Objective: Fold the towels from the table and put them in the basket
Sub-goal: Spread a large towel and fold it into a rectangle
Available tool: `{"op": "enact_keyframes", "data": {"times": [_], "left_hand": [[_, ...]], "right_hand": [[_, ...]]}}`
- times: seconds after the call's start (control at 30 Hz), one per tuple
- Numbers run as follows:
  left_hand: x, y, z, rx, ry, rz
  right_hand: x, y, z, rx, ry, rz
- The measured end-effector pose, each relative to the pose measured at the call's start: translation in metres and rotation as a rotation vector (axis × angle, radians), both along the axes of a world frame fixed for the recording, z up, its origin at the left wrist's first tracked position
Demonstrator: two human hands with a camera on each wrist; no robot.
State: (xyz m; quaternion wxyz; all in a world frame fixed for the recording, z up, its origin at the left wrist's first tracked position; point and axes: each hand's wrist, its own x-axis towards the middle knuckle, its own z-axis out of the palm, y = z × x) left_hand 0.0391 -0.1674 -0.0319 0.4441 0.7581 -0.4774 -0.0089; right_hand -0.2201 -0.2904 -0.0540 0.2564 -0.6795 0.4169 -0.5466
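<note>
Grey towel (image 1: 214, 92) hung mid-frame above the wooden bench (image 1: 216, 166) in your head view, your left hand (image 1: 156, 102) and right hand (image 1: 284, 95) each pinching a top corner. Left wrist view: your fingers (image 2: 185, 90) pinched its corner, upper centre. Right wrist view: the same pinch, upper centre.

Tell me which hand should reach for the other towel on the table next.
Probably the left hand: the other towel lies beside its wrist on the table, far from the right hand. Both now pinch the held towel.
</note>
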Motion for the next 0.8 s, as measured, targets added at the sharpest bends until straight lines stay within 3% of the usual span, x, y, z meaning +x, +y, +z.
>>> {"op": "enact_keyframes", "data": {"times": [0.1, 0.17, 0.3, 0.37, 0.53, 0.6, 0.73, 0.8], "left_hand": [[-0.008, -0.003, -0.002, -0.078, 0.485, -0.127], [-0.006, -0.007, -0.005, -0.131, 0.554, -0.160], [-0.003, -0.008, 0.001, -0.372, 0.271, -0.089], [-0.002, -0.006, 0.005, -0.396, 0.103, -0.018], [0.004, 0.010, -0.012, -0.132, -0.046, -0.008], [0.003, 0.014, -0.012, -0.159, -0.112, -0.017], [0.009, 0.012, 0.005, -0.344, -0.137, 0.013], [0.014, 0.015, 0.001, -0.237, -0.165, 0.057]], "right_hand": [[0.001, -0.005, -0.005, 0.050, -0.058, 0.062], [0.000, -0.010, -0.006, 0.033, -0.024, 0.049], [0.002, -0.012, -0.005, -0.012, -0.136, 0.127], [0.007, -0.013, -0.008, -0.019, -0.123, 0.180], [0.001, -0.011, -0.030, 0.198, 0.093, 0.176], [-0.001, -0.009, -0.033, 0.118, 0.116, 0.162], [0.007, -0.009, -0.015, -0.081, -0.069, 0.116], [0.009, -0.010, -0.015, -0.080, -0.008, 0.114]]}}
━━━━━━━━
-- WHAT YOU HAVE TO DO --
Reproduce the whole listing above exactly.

-- RESPONSE TO THE EXERCISE --
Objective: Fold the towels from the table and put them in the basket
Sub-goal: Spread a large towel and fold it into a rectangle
Available tool: `{"op": "enact_keyframes", "data": {"times": [_], "left_hand": [[_, ...]], "right_hand": [[_, ...]]}}`
- times: seconds after the call's start (control at 30 Hz), one per tuple
- Numbers run as follows:
  left_hand: x, y, z, rx, ry, rz
  right_hand: x, y, z, rx, ry, rz
- The measured end-effector pose, each relative to the pose measured at the call's start: translation in metres and rotation as a rotation vector (axis × angle, radians), both along the axes of a world frame fixed for the recording, z up, its origin at the left wrist's first tracked position
Demonstrator: two human hands with a camera on each wrist; no robot.
State: (xyz m; quaternion wxyz; all in a world frame fixed for the recording, z up, its origin at the left wrist's first tracked position; point and axes: each hand's wrist, its own x-axis towards the middle knuckle, its own z-axis out of the palm, y = z × x) left_hand 0.0391 -0.1674 -0.0319 0.4441 0.7581 -0.4774 -0.0089; right_hand -0.2201 -0.2904 -0.0540 0.2564 -0.6795 0.4169 -0.5466
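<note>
Grey towel (image 1: 214, 92) hung mid-frame above the wooden bench (image 1: 216, 166) in your head view, your left hand (image 1: 156, 102) and right hand (image 1: 284, 95) each pinching a top corner. Left wrist view: your fingers (image 2: 185, 90) pinched its corner, upper centre. Right wrist view: the same pinch, upper centre.

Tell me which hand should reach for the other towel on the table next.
Probably the left hand: the other towel lies beside its wrist on the table, far from the right hand. Both now pinch the held towel.
</note>
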Motion for the next 0.8 s, as measured, targets added at the sharpest bends until straight lines stay within 3% of the usual span, x, y, z meaning +x, +y, +z.
>>> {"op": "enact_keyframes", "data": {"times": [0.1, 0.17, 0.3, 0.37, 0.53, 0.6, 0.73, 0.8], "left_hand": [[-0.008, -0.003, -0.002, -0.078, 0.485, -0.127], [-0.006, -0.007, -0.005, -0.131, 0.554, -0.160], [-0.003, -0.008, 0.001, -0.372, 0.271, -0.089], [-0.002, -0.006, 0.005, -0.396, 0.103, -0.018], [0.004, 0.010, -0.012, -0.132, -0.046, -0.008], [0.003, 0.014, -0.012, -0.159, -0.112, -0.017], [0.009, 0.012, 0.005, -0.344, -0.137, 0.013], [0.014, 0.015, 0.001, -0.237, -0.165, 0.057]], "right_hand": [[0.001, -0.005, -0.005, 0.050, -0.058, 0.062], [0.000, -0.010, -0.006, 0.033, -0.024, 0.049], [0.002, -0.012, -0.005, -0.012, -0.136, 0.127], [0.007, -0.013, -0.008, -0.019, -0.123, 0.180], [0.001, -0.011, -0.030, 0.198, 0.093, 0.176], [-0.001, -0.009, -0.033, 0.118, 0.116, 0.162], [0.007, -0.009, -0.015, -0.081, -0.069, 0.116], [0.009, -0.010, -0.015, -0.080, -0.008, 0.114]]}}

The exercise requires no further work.